Exercise data:
- - -

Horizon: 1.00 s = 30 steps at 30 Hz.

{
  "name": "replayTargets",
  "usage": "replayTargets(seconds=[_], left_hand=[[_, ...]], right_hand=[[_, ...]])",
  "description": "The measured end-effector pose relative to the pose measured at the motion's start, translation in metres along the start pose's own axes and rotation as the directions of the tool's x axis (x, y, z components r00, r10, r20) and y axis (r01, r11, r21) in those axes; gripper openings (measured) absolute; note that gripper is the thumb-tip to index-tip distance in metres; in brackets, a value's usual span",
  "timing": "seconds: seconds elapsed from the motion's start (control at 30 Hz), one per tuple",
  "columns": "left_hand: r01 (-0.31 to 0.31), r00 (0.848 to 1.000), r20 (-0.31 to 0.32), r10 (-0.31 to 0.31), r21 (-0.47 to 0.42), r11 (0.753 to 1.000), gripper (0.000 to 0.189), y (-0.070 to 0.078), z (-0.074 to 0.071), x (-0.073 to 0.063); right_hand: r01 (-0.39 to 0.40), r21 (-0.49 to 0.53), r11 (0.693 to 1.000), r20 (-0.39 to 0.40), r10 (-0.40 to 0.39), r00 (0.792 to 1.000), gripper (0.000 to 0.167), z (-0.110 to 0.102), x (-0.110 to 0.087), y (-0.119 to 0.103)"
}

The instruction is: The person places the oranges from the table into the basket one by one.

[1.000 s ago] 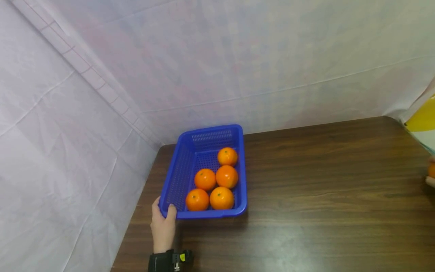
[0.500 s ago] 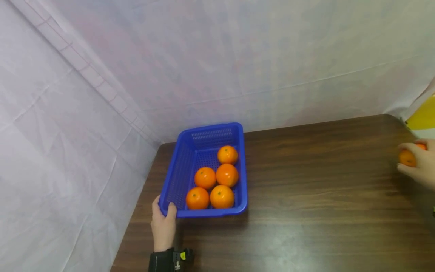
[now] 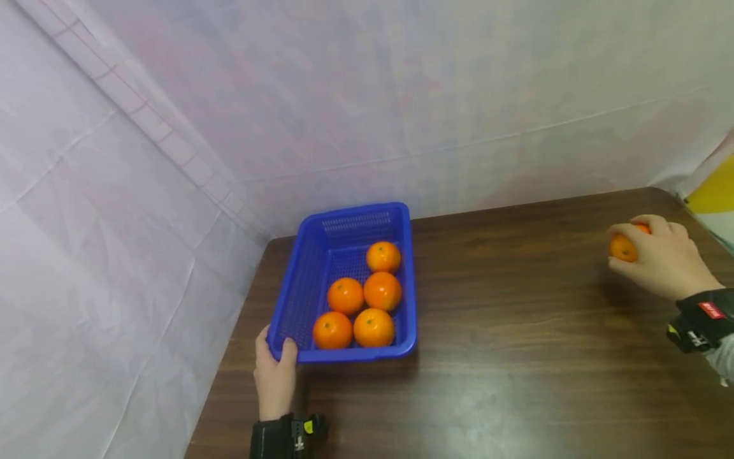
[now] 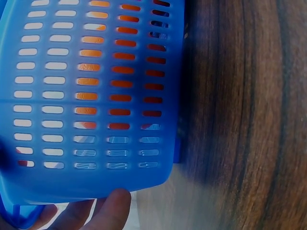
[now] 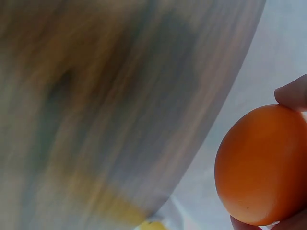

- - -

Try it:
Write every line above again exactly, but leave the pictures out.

Exercise response:
Horizon: 1.00 s = 30 steps at 30 Hz.

{
  "name": "replayTargets",
  "usage": "replayTargets(seconds=[_], left_hand=[[_, ...]], right_hand=[[_, ...]])",
  "description": "The measured end-effector pose relative to the pose measured at the motion's start, translation in metres along the start pose's own axes and rotation as the directions of the tool's x axis (x, y, z components r00, r10, r20) and y axis (r01, r11, r21) in those axes; gripper openings (measured) absolute; note that gripper is the thumb-tip to index-tip distance in metres; in brackets, a value's usual span",
  "timing": "seconds: seconds elapsed from the motion's start (control at 30 Hz), one per tuple",
  "columns": "left_hand: r01 (-0.31 to 0.31), r00 (0.848 to 1.000), r20 (-0.31 to 0.32), r10 (-0.31 to 0.31), r21 (-0.47 to 0.42), r11 (0.753 to 1.000), gripper (0.000 to 0.189), y (-0.070 to 0.078), z (-0.074 to 0.071), x (-0.073 to 0.063); right_hand: r01 (-0.39 to 0.40), r21 (-0.49 to 0.53), r11 (0.693 to 1.000), r20 (-0.39 to 0.40), r10 (-0.40 to 0.39), r00 (0.792 to 1.000), gripper (0.000 to 0.167), z (-0.110 to 0.102), x (-0.110 to 0.087), y (-0.119 to 0.103)"
}

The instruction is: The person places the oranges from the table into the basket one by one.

[1.000 s ago] 
[0.500 s ago] 
[now] 
[now] 
[now] 

The response to the exercise is now complete.